In the data that follows, find the line containing "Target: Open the"; then quote that line and every line after it, exactly, through the last one.

**********

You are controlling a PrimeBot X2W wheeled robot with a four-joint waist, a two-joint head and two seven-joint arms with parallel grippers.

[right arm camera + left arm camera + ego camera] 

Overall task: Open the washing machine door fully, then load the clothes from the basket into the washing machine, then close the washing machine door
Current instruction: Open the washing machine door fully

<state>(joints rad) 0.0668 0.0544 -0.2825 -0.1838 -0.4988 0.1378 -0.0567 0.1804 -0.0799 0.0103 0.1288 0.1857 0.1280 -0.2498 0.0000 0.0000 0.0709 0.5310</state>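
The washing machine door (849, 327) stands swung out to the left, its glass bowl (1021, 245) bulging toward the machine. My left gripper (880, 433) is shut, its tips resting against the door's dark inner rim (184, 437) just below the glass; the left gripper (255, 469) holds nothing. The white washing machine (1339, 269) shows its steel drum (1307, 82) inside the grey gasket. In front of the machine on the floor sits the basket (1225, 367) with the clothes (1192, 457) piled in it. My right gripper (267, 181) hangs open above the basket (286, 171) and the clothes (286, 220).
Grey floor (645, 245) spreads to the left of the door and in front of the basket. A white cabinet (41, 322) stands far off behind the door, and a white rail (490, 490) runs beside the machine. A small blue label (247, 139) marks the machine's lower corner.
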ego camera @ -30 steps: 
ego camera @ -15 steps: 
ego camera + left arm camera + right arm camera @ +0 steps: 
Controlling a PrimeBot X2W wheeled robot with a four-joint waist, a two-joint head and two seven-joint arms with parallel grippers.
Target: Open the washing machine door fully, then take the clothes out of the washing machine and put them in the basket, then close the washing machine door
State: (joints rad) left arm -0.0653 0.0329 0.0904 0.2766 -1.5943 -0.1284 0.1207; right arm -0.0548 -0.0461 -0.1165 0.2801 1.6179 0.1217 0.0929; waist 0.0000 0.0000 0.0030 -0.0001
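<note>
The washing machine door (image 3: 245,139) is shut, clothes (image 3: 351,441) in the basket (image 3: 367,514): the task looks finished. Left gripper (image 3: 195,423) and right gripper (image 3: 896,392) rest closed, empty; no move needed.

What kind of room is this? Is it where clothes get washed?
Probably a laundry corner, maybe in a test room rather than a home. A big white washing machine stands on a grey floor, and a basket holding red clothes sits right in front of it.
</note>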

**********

## Written answer
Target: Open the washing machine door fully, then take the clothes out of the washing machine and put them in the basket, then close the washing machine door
State: (joints rad) left arm -0.0653 0.0329 0.0904 0.2766 -1.5943 -0.1284 0.1207; right arm -0.0548 -0.0461 -0.1165 0.2801 1.6179 0.1217 0.0929; waist 0.0000 0.0000 0.0030 -0.0001
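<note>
The washing machine door (image 3: 245,139) is shut, clothes (image 3: 351,441) in the basket (image 3: 367,514): the task looks finished. Left gripper (image 3: 195,423) and right gripper (image 3: 896,392) rest closed, empty; no move needed.

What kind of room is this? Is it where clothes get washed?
Probably a laundry corner, maybe in a test room rather than a home. A big white washing machine stands on a grey floor, and a basket holding red clothes sits right in front of it.
</note>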

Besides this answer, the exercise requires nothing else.